Toynbee's ideological approach— "metaphysical speculations dressed up as history" is a commonplace modern assessment [1]— was subjected to an effective critique by Pieter Geyl. Toynbee engaged in the public dialogue, which appeared in print (1949, reprinted in 1968) in The Pattern of the Past: Can We Determine It?. This book linked essays by Toynbee and Geyl to an analysis of Toynbee's philosophy of history, contributed by Pitirim A. Sorokin.

An article by Hugh Trevor-Roper, "Arnold Toynbee's Millennium" — describing Toynbee's work as a "Philosophy of Mish-Mash" — was an assault on Toynbee's reputation.

The social scientist Ashley Montagu assembled 29 other historians' articles to form a symposium on Toynbee's A Study of History, published as Toynbee and History: Critical Essays and Reviews, 1956 Cloth, Boston: Extending Horizons Books, Porter Sargent Publishers. ISBN 0-87558-026-2. The book includes three of Toynbee's own essays: What I am Trying to Do (originally published in International Affairs vol. 31, 1955; What the Book is For: How the Book Took Shape (a pamphlet written upon completion of the final volumes of A Study of History) and a comment written in response the articles by Edward Fiess and Pieter Geyl (originally published in Journal of the History of Ideas, vol. 16, 1955.)

In an essay titled The Chatham House Version (1970), Elie Kedourie of the London School of Economics, a historian of the Middle East, attacked Toynbee's role in what he saw as an abdication of responsibility of the retreating British Empire, in failing democratic values in countries it had once controlled. Kedourie argued that Toynbee's whole system and work were aimed at the British imperial role.

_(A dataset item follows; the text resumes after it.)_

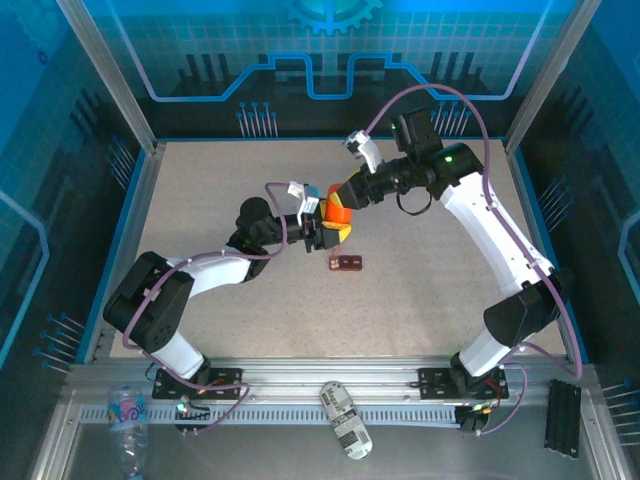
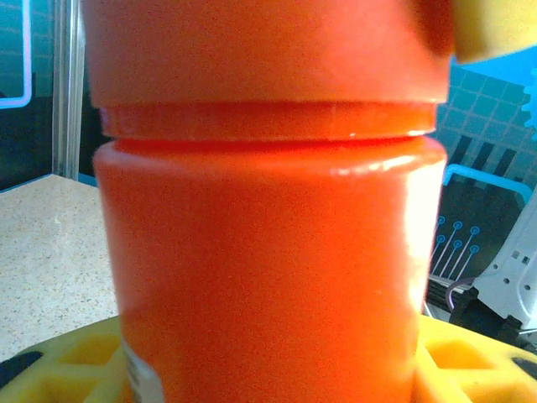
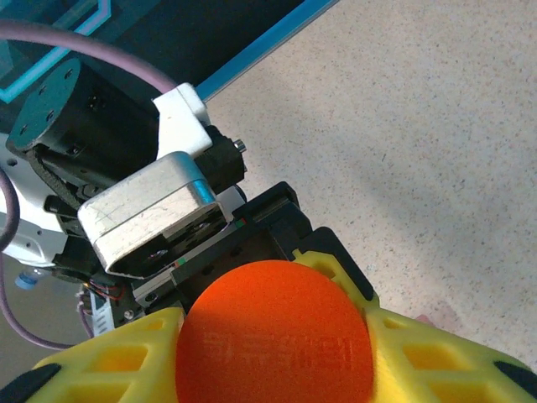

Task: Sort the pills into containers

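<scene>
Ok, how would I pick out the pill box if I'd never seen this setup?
Look at the speckled table. Near its middle an orange bottle stands out; just past it in the overhead view, toward the table's near edge, lies the box. It is the one small, flat, dark maroon rectangle lying on the table.

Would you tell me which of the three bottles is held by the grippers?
The orange bottle, gripped mid-table; the clear bottle and the grey bottle rest untouched on the near ledge.

Two-cell box [image 1: 346, 263] on table [image 1: 430, 295]; just before and right of bottle [image 1: 337, 203]
</scene>
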Tool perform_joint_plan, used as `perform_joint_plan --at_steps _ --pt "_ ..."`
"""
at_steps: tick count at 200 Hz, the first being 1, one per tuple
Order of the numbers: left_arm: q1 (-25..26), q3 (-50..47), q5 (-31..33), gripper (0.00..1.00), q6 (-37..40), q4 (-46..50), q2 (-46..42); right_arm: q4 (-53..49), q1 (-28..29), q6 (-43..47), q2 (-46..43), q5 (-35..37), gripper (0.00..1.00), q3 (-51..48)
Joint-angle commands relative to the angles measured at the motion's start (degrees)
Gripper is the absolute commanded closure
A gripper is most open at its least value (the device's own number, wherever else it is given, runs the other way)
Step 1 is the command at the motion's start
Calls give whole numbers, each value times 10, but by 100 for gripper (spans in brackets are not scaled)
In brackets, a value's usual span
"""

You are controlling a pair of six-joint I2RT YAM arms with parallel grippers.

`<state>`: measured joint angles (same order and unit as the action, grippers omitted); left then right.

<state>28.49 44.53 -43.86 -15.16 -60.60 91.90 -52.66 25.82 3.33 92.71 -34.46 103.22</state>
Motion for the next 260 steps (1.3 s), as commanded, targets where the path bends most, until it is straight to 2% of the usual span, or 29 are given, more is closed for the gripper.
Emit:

An attack on Toynbee for this hardly seems entirely fair given that he is on record as pointing out where the responsibility lay: ‘Arnold J. Toynbee who, before becoming recognized as an eminent world historian had dealt directly with the Palestine Mandate in the British Foreign Office, wrote in 1968: “All through those 30 years, Britain (admitted) into Palestine, year by year, a quota of Jewish immigrants that varied according to the strength of the respective pressures of the Arabs and Jews at the time. These immigrants could not have come in if they had not been shielded by a British chevaux-de-frise. If Palestine had remained under Ottoman Turkish rule, or if it had become an independent Arab state in 1918, Jewish immigrants would never have been admitted into Palestine in large enough numbers to enable them to overwhelm the Palestinian Arabs in this Arab people's own country. The reason why the State of Israel exists today and why today 1,500,000 Palestinian Arabs are refugees is that, for 30 years, Jewish immigration was imposed on the Palestinian Arabs by British military power until the immigrants were sufficiently numerous and sufficiently well-armed to be able to fend for themselves with tanks and planes of their own. The tragedy in Palestine is not just a local one; it is a tragedy for the world, because it is an injustice that is a menace to the world's peace.”’ (Robert John and Sami Hadawi, The Palestine Diary, vol. I (1914-1945), (New World Press, New York, 1970), pp. xiv-xv. Quoted from United Nations Records, Division for Palestinian Rights (DPR) 30 June 1990 The Origins and Evolution of the Palestine Problem: 1917-1988 PART I 1917-1947 “IX. THE ENDING OF THE MANDATE” The transformation of Mandated Palestine c.f. http://domino.un.org/UNISPAL.NSF/561c6ee353d740fb8525607d00581829/aeac80e740c782e4852561150071fdb0!OpenDocument )

[edit] Trivia

It is assumed that Arnold J. is the Toynbee referred to on the Toynbee tiles. His ideas also feature in the Ray Bradbury short story named "The Toynbee Convector", and a lesser-known book called (among other titles) Toynbee 22. He appears alongside T.E. Lawrence as a character in an episode of The Young Indiana Jones Chronicles, dealing with the post-World War I treaty negotiations at Versailles.